### WORK TASK
Each line starting at the one that contains "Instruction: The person" and ending at the one that contains "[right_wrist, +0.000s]" must be returned exactly, and the rest of the listing is left out.

### COLLECTED MATERIAL
..........

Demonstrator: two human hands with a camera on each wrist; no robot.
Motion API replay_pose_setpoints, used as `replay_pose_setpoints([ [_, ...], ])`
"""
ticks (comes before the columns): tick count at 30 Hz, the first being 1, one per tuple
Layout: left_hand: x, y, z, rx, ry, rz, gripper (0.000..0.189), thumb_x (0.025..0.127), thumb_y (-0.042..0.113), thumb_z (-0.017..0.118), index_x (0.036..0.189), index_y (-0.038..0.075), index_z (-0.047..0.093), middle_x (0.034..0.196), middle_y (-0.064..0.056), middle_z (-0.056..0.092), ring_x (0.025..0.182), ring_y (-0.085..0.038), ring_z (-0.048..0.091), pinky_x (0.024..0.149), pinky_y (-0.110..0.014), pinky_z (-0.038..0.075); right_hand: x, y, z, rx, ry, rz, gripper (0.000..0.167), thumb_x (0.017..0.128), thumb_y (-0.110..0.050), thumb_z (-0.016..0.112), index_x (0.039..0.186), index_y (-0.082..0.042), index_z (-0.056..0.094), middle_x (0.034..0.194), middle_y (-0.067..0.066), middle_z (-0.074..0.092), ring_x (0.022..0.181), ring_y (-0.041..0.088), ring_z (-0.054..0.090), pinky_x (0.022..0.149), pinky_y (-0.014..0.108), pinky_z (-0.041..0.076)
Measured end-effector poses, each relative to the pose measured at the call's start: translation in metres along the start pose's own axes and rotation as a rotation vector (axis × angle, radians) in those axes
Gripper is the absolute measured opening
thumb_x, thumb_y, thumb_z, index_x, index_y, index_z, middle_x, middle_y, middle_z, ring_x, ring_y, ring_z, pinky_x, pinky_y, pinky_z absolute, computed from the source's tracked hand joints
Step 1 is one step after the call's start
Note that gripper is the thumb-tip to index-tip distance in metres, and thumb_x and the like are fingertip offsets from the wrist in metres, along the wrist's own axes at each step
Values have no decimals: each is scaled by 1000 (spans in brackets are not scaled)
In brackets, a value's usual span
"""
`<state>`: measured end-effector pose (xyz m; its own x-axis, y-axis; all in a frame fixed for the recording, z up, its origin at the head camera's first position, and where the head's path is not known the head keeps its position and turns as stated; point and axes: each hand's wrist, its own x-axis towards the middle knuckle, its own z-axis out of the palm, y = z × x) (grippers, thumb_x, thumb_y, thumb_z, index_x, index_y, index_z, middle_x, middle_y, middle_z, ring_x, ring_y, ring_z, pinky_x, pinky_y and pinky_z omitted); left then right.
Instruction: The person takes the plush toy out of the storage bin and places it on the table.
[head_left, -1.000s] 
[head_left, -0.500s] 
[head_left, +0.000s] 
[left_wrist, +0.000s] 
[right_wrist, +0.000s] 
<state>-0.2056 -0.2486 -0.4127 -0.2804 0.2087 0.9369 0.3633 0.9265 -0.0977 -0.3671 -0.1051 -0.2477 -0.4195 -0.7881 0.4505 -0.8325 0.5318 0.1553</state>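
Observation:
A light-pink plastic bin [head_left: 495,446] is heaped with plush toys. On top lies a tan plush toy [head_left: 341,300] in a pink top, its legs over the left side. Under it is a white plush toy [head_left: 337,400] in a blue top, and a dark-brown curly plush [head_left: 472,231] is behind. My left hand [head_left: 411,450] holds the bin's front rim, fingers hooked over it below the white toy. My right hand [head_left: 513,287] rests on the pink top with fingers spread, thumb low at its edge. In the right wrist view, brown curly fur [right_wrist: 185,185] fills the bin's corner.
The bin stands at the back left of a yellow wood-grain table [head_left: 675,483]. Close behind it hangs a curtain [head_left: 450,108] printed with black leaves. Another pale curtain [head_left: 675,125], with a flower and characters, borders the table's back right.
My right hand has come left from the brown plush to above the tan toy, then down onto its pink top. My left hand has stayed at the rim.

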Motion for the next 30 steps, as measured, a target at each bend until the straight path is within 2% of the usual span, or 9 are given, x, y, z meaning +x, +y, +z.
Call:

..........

### REPLY
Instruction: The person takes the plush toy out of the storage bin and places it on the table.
[head_left, -1.000s] 
[head_left, -0.500s] 
[head_left, +0.000s] 
[left_wrist, +0.000s] 
[right_wrist, +0.000s] 

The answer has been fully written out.